If the U.S. had not been a member of the organization and one of its five most politically important members, it is difficult to see how the U.S. would have ever been taking the lead in punishing and sanctioning Iraq, and it is difficult to see how any administration could claim that Iraqi weapons programs were a matter of national security. As it was, the idea of an Iraqi threat to American national security was hard to take seriously, but the skepticism and opposition at home would have been even stronger had the U.S. not spent more than a decade as an enforcer of a collective security that Iraq no longer seriously threatened.

Of course, there was no legal basis for the war against Yugoslavia, but had the U.S. no longer been in NATO in 1999 it is hard to see how a low-level internal conflict in the southern Balkans becomes an American concern. Had the U.S. not been intent on finding some new purpose for an outdated and irrelevant alliance, it is hard to imagine why so many American hawks would have supported the war. One of the original purposes of NATO was to “keep the Americans in,” and Washington has a made a point of keeping NATO going in order to provide an excuse for America to act as a European power. It was this involvement in a multilateral alliance that put the U.S. in a position of taking an interest in the stability and security of peripheral parts of Europe that had nothing to do with us, and it was this role as a European power left over from the Cold War that put the U.S. on a course to humiliate Russia by punishing its historic ally and client.
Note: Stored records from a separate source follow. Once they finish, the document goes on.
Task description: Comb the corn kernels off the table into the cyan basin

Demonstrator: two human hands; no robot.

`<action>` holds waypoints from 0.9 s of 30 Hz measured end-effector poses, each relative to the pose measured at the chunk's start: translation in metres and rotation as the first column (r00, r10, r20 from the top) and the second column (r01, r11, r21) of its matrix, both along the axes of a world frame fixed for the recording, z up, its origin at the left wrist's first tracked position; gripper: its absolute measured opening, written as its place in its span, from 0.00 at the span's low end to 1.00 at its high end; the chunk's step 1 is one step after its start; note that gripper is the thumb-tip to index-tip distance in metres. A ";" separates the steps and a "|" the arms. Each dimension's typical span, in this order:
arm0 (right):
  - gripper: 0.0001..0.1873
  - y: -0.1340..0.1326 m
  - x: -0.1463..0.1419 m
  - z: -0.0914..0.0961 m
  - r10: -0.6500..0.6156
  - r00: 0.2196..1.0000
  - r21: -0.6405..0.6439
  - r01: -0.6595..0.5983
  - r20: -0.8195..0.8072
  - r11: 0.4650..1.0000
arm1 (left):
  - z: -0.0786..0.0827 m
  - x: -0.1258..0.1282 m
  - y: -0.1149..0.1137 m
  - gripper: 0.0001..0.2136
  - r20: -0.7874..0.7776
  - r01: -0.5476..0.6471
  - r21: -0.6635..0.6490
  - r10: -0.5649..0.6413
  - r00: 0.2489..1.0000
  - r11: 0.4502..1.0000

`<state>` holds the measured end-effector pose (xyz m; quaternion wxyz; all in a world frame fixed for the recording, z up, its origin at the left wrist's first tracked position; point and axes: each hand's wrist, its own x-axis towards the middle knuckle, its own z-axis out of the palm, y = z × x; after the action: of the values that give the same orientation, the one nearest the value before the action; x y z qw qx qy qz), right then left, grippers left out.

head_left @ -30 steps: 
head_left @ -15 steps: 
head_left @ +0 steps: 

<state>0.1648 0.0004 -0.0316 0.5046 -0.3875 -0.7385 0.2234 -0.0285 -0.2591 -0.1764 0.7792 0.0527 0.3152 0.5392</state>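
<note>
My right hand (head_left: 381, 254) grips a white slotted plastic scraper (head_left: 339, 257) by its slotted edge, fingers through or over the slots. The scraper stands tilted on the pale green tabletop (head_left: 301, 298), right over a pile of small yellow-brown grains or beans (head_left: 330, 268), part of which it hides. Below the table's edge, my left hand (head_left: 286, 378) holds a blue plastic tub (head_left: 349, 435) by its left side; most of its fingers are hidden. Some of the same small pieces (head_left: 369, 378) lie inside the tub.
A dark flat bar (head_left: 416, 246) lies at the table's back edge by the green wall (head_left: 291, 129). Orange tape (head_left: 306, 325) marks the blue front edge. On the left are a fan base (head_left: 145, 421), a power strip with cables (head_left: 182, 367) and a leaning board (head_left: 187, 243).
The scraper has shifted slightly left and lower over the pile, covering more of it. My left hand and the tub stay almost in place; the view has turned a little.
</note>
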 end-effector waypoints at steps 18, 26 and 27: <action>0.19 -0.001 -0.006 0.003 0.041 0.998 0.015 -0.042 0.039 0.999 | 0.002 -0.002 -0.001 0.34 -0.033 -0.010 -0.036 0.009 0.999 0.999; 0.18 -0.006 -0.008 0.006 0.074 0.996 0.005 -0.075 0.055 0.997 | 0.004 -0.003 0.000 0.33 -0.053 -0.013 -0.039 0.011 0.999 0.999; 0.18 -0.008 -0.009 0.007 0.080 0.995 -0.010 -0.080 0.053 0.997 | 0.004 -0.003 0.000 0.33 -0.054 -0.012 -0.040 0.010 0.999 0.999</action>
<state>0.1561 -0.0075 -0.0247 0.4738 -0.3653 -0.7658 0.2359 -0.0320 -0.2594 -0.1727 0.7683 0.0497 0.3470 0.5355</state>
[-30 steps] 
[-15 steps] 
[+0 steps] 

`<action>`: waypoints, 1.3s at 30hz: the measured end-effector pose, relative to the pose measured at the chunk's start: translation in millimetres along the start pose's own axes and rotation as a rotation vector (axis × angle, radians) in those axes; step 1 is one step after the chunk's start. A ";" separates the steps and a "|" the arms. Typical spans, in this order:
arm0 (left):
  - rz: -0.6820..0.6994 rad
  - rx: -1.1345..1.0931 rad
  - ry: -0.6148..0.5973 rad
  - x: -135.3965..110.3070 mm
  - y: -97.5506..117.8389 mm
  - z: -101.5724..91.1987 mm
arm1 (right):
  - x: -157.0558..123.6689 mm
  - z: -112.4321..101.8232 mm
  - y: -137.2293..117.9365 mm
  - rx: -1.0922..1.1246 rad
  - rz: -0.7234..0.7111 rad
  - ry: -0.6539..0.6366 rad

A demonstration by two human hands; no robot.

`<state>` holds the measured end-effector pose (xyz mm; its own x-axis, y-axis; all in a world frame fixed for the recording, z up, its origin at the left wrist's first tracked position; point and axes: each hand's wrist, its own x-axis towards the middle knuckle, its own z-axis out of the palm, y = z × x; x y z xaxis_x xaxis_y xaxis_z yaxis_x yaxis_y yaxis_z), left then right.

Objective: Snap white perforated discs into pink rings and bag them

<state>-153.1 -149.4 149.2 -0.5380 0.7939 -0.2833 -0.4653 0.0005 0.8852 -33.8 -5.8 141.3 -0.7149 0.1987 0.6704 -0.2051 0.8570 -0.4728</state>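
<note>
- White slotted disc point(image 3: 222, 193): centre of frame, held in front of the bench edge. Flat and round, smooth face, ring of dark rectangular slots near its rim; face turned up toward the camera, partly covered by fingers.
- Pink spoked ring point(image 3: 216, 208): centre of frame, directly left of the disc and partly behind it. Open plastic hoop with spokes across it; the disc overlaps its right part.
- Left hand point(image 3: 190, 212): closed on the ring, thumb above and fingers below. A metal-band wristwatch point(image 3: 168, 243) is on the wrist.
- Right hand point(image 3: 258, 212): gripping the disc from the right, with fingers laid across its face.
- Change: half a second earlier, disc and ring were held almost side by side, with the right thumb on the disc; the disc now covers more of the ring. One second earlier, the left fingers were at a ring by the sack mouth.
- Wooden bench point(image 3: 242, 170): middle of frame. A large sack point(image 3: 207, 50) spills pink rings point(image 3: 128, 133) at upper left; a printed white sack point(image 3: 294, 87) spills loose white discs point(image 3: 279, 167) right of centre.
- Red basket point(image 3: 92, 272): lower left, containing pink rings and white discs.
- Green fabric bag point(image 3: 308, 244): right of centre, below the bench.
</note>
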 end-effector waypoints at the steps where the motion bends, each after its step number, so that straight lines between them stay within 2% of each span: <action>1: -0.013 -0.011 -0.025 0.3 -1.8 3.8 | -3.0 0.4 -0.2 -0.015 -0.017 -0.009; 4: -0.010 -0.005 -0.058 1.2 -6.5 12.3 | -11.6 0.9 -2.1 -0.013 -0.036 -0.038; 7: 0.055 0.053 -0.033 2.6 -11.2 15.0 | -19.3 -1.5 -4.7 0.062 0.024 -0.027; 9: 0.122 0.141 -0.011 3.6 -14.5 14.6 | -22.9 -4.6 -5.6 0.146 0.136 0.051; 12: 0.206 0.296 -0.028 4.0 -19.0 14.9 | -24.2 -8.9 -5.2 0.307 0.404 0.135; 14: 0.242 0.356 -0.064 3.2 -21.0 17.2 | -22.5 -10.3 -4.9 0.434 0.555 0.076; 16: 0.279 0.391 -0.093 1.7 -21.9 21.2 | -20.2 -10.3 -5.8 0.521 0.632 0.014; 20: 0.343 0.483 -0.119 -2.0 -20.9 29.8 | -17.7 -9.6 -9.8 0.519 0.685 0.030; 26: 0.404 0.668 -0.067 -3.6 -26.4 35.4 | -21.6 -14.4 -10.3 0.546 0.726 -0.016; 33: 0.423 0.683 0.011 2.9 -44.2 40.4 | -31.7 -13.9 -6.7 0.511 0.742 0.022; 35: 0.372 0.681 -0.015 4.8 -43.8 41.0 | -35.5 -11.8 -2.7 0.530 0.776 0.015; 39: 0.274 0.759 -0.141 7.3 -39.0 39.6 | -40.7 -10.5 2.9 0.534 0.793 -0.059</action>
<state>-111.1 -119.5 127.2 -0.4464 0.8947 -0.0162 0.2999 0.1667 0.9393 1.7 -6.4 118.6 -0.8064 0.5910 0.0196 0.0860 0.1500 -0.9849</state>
As for Bolton and other hawkish critics of the U.N., some of them might welcome the theoretical freedom of action that non-participation would seem to bring, but if what I have been arguing is right the U.S. is much more free to act (and sometimes act abusively) when it is integrated into these institutions and can claim to be acting in the interest of global security. Multilateral institutions do not provide checks on interventionist impulses, and in some cases they can enable interventions that might otherwise not happen. For all of their complaining about ineffectiveness and corruption, hawkish critics of the U.N. are generally quite happy to use the U.N. to legitimize aggressive policies abroad. They would be among the first to lament America’s non-entry into the League of Nations, and they would also be among the first to object to the “isolationist” sentiments of people who oppose their proposed aggressive policies. Despite their “unilateralist” inclinations, they have a considerable amount in common with liberal internationalists, and as we see all the time the difference between unilateralists and multilateralists is to be found in disagreements over the means and the not the end. They are no less interested in global governance than liberal internationalists, but would like to see global governance mostly concentrated in American hands.

It is probably true that there is no ideal arrangement that will keep interventionism in check, and the U.S. was involved in foreign wars and overseas empire-building before the world wars, so there is no guarantee that interventionists would not continue to join and start wars if the U.S. left these institutions. Even so, a reduced U.S. presence in international institutions could make future military interventions more politically and practically difficult to launch, and it might allow our debates over war and peace to focus squarely and solely on American interests. Ultimately, interventionism will survive and thrive for as long as most Americans tolerate or celebrate it. Still, if future administrations cannot hide behind these institutions and the global “leadership” role that goes with them, it will probably be harder at the level of the political class and foreign policy elites to justify the same degree of global military presence and meddling in other nations’ affairs.